> **TASK REQUIREMENTS**
Since the pictures are not wanted, retype the listing below exactly and without them.

> **WORKING DATA**
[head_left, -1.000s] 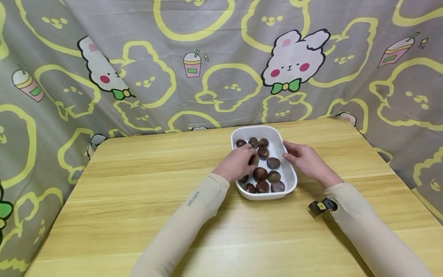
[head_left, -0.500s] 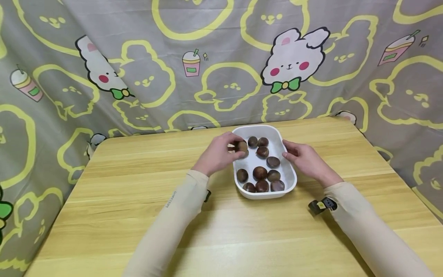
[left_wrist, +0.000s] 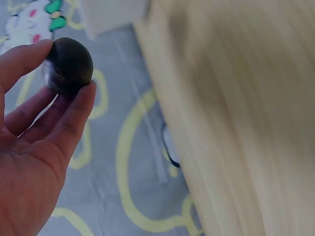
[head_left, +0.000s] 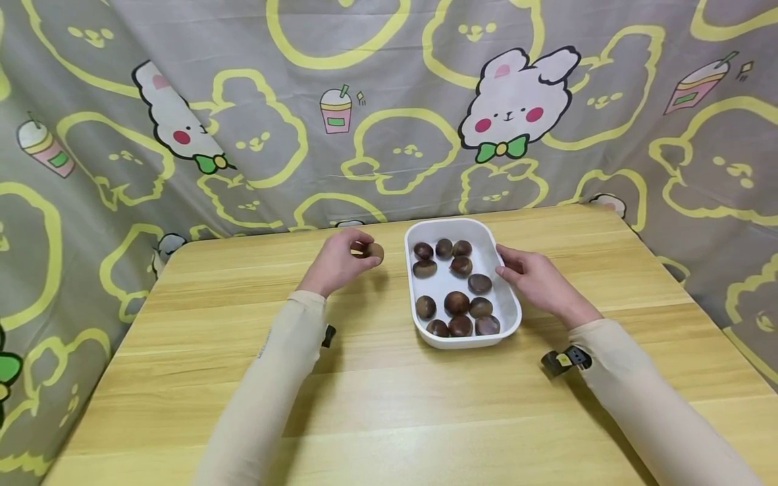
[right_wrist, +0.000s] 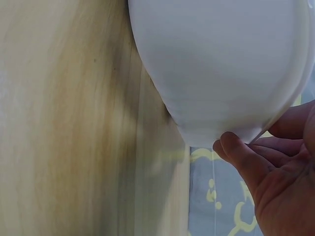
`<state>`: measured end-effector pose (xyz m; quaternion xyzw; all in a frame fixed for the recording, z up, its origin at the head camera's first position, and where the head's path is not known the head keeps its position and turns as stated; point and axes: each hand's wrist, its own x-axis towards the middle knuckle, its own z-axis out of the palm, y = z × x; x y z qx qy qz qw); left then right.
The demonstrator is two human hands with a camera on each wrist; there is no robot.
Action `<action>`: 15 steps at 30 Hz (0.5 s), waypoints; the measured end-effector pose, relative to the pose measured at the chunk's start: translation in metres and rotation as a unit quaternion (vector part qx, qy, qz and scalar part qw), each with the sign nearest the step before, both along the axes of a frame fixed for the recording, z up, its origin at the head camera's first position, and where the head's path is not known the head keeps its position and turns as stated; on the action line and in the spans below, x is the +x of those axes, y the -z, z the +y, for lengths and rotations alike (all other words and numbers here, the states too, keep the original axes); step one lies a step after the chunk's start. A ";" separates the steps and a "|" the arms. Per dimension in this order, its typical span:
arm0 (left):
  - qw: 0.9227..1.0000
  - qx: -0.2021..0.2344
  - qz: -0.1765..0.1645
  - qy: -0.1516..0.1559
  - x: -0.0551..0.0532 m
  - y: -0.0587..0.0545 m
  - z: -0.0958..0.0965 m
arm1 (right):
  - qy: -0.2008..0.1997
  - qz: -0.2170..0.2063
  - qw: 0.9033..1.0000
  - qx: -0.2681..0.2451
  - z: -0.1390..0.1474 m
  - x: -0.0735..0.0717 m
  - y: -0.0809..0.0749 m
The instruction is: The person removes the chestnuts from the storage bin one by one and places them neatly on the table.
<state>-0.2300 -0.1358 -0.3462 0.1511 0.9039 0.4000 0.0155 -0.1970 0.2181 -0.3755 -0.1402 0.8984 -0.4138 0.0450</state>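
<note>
My left hand (head_left: 342, 260) pinches a chestnut (head_left: 375, 253) between thumb and fingertips, over the table to the left of a white tray (head_left: 513, 317). In the left wrist view this chestnut (left_wrist: 69, 66) looks round, dark and glossy, and the palm (left_wrist: 29, 182) is turned to the camera. Several brown chestnuts (head_left: 457, 303) lie spread inside the tray. My right hand (head_left: 537, 278) holds the tray's right side, with the thumb at its rim. From the right wrist, fingertips (right_wrist: 234, 142) show against the tray's outer wall (right_wrist: 211, 73).
The tray stands on a wood-grain table (head_left: 243, 351), towards its back edge. Behind and beside the table hangs a grey curtain (head_left: 389, 81) with yellow outlines and cartoon rabbits. A small dark wrist camera (head_left: 565, 362) sits under the right sleeve.
My left hand has lifted a chestnut from the tray and carried it left, past the rim and over the table. The right hand has stayed at the tray's right side.
</note>
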 end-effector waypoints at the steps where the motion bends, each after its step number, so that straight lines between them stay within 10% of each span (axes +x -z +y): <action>1: 1.000 -0.010 -0.004 0.001 -0.002 0.002 -0.001 | 0.000 0.001 1.000 0.001 0.000 0.000 0.000; 15: 0.992 -0.094 -0.078 -0.008 -0.023 0.023 -0.002 | -0.002 0.005 1.000 0.007 0.000 0.000 0.000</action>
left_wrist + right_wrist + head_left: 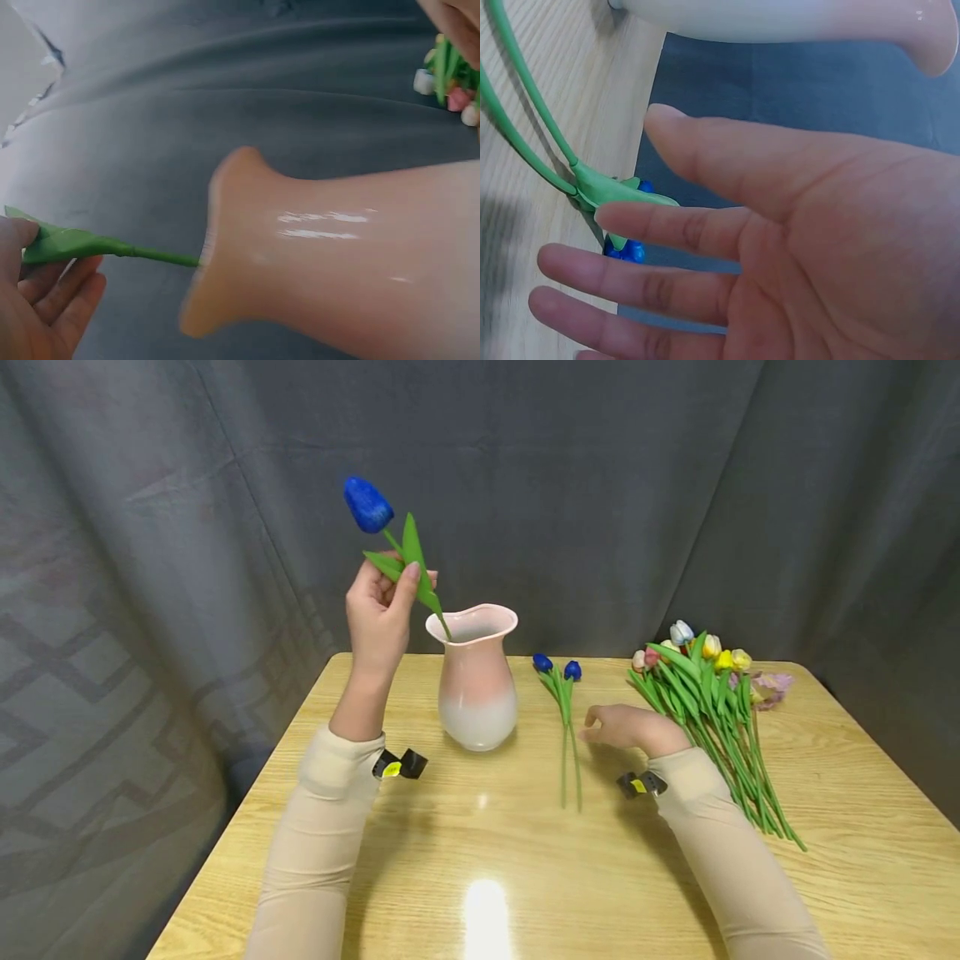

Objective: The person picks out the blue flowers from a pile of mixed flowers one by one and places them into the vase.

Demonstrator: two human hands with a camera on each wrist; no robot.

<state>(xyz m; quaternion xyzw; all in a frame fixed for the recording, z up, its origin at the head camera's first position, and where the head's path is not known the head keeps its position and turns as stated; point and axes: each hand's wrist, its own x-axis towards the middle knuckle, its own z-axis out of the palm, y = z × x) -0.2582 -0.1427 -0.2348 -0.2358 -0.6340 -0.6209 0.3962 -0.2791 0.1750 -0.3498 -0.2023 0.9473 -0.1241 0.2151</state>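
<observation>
My left hand (382, 614) pinches a blue tulip (368, 505) by its leaves and stem, above and left of the vase. The stem's lower end dips inside the mouth of the pink-and-white vase (478, 693); in the left wrist view the green stem (161, 256) passes behind the flared rim. On the table, right of the vase, lie two blue tulips (566, 693) with their stems toward me. Beside them hovers my right hand (626, 727), holding nothing, its fingers (675, 225) extended and spread in the right wrist view.
A bunch of artificial tulips (705, 710) in white, yellow and pink, with a lilac bloom (772, 687), lies on the right of the wooden table (420, 877). Grey curtains (525, 485) hang close behind the table's back edge.
</observation>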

> **OUTPUT OF THE TASK**
[head_left, -1.000s] 
[head_left, -0.500s] 
[left_wrist, +0.000s] 
[head_left, +0.000s] 
[right_wrist, +0.000s] 
`<state>`: measured end-effector pose (xyz m; quaternion xyzw; all in a frame fixed for the recording, z up, its origin at the head camera's first position, and where the head's path is not known the head keeps its position and turns as stated; point and axes: each hand's wrist, its own x-axis towards the middle knuckle, its own z-axis out of the palm, y = z × x; x y z qx qy qz qw); left then right.
The demonstrator is two human hands with a camera on each wrist; there is no robot.
Action `<action>`: 15 steps at 30 Hz (0.5 s), waypoints; the measured end-effector pose, relative to the pose measured at the chunk's start: translation in metres and rotation as a unit quaternion (vector part qx, qy, qz and scalar part qw), each with the sign nearest the step before, both along the axes of a frame fixed for the recording, z up, its origin at the head camera's first position, and where the head's path is not known the head keeps its position and turns as stated; on the action line and in the spans below, x is the +x of those axes, y the -z, z the +y, for lengths and rotations alike (all other words and numbers here, the states too, keep the original axes); step one lies a step after the chunk's start. A ";" separates the steps and a "|" the arms. Per dimension in this order, its typical span:
arm0 (left):
  - qw: 0.9227..1.0000
  - qx: -0.2021..0.2344
  - qz: -0.1765..0.1645
  - qy: -0.1516..0.1559
  - x: -0.0551..0.0532 m
  - y: -0.0587..0.0545 m
  - z: -0.0958..0.0965 m
arm1 (right):
  - qy: -0.2008..0.1997
  - qz: -0.2170..0.2063
  - qw: 0.9033..1.0000
  - qx: -0.2681..0.2451
  - z: -0.1390..0.1474 m
  - x: -0.0735..0.0717 m
  - y: -0.0809..0.0749 m
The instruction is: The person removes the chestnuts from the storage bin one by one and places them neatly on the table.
<state>-0.2300 -0.1358 -0.3462 0.1511 0.9039 0.4000 0.0155 -0.1970 0.2181 -0.3755 -0.1402 0.8984 -0.4138 0.0450</state>
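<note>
My left hand (head_left: 342, 260) pinches a chestnut (head_left: 375, 253) between thumb and fingertips, over the table to the left of a white tray (head_left: 513, 317). In the left wrist view this chestnut (left_wrist: 69, 66) looks round, dark and glossy, and the palm (left_wrist: 29, 182) is turned to the camera. Several brown chestnuts (head_left: 457, 303) lie spread inside the tray. My right hand (head_left: 537, 278) holds the tray's right side, with the thumb at its rim. From the right wrist, fingertips (right_wrist: 234, 142) show against the tray's outer wall (right_wrist: 211, 73).
The tray stands on a wood-grain table (head_left: 243, 351), towards its back edge. Behind and beside the table hangs a grey curtain (head_left: 389, 81) with yellow outlines and cartoon rabbits. A small dark wrist camera (head_left: 565, 362) sits under the right sleeve.
My left hand has lifted a chestnut from the tray and carried it left, past the rim and over the table. The right hand has stayed at the tray's right side.
</note>
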 end-effector waypoints at the steps where the motion bends, each after its step number, so that straight lines between them stay within 10% of each span (axes +x -z +y): <action>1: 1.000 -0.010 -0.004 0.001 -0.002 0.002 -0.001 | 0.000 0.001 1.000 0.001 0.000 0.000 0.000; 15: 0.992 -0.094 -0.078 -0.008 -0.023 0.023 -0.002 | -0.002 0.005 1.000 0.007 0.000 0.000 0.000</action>
left_wrist + right_wrist + head_left: 

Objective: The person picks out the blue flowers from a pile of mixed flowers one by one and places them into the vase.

Demonstrator: two human hands with a camera on each wrist; no robot.

<state>(xyz m; quaternion xyzw; all in a frame fixed for the recording, z up, its origin at the head camera's first position, and where the head's path is not known the head keeps its position and turns as stated; point and axes: each hand's wrist, its own x-axis towards the middle knuckle, its own z-axis out of the palm, y = z × x) -0.2582 -0.1427 -0.2348 -0.2358 -0.6340 -0.6209 0.3962 -0.2791 0.1750 -0.3498 -0.2023 0.9473 -0.1241 0.2151</state>
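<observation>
My left hand (382, 614) pinches a blue tulip (368, 505) by its leaves and stem, above and left of the vase. The stem's lower end dips inside the mouth of the pink-and-white vase (478, 693); in the left wrist view the green stem (161, 256) passes behind the flared rim. On the table, right of the vase, lie two blue tulips (566, 693) with their stems toward me. Beside them hovers my right hand (626, 727), holding nothing, its fingers (675, 225) extended and spread in the right wrist view.
A bunch of artificial tulips (705, 710) in white, yellow and pink, with a lilac bloom (772, 687), lies on the right of the wooden table (420, 877). Grey curtains (525, 485) hang close behind the table's back edge.
</observation>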

The answer is complete, and the exercise is done.